たとえば、都内の公立中学校は、これまで90%以上が京都を中心とする関西方面への修学旅行を実施していましたが、混雑のため予定していた活動ができにくくなっているという理由から、北陸や広島などへの方面変更を検討している学校が出てきているという現状があります。また、都立高校でも旅行費用の高騰を背景に、修学旅行で一番人気の沖縄がやや減少し、替わって新幹線で行ける広島などが増える傾向にあります。
厳しい環境の下、学校はさまざまに工夫しながら修学旅行を実施していますが、方面変更はその結果と考えられます。

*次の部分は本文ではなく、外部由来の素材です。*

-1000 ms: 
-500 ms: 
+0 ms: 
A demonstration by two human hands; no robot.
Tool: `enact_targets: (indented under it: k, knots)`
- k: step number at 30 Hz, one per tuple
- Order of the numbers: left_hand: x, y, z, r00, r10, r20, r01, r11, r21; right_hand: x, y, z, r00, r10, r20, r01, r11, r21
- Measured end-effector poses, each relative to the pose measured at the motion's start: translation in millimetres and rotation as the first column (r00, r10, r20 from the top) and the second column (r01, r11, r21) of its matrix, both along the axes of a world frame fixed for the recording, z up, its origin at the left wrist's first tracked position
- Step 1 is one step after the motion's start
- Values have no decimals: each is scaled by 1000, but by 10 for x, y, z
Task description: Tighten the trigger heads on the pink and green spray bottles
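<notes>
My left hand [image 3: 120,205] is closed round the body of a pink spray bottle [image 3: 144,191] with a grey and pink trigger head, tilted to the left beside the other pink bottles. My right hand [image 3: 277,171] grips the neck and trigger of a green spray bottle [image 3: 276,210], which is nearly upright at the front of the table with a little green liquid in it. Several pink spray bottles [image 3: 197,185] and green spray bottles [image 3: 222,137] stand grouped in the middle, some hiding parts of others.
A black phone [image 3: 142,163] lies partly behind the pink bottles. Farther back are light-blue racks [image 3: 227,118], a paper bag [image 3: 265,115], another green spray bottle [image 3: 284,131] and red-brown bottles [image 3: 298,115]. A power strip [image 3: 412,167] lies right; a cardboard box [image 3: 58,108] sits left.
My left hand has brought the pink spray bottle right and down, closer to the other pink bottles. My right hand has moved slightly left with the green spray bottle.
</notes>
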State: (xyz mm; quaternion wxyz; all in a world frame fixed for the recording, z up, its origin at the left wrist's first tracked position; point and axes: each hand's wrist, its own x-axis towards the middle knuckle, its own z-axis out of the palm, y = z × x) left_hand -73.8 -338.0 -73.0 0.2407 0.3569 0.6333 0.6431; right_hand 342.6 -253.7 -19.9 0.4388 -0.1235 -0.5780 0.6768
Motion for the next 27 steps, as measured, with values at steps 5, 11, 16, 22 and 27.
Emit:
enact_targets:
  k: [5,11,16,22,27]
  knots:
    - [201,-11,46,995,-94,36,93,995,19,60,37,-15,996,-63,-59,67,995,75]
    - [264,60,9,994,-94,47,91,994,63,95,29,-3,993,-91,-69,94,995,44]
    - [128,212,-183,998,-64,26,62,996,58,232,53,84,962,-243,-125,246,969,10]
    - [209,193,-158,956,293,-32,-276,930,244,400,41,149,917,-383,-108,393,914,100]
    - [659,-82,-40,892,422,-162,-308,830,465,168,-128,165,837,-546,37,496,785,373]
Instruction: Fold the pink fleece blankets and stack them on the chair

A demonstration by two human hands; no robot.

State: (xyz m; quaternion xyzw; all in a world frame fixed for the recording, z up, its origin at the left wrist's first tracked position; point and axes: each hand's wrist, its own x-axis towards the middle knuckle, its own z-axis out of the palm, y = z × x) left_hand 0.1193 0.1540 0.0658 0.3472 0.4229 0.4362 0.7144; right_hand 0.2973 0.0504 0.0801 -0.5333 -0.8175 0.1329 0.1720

深刻なのは、昨年度実施された高校の修学旅行に関する当協会の調査(抽出)によれば、経済的な理由で不参加となった生徒の割合が増えていることです。修学旅行は、生徒たちが「平素と異なる生活環境」の下、多様な体験を通して学ぶ大切な機会です。すべての生徒がこの機会を逸しないよう、国や自治体からの強力な支援をお願いしたいと思っています。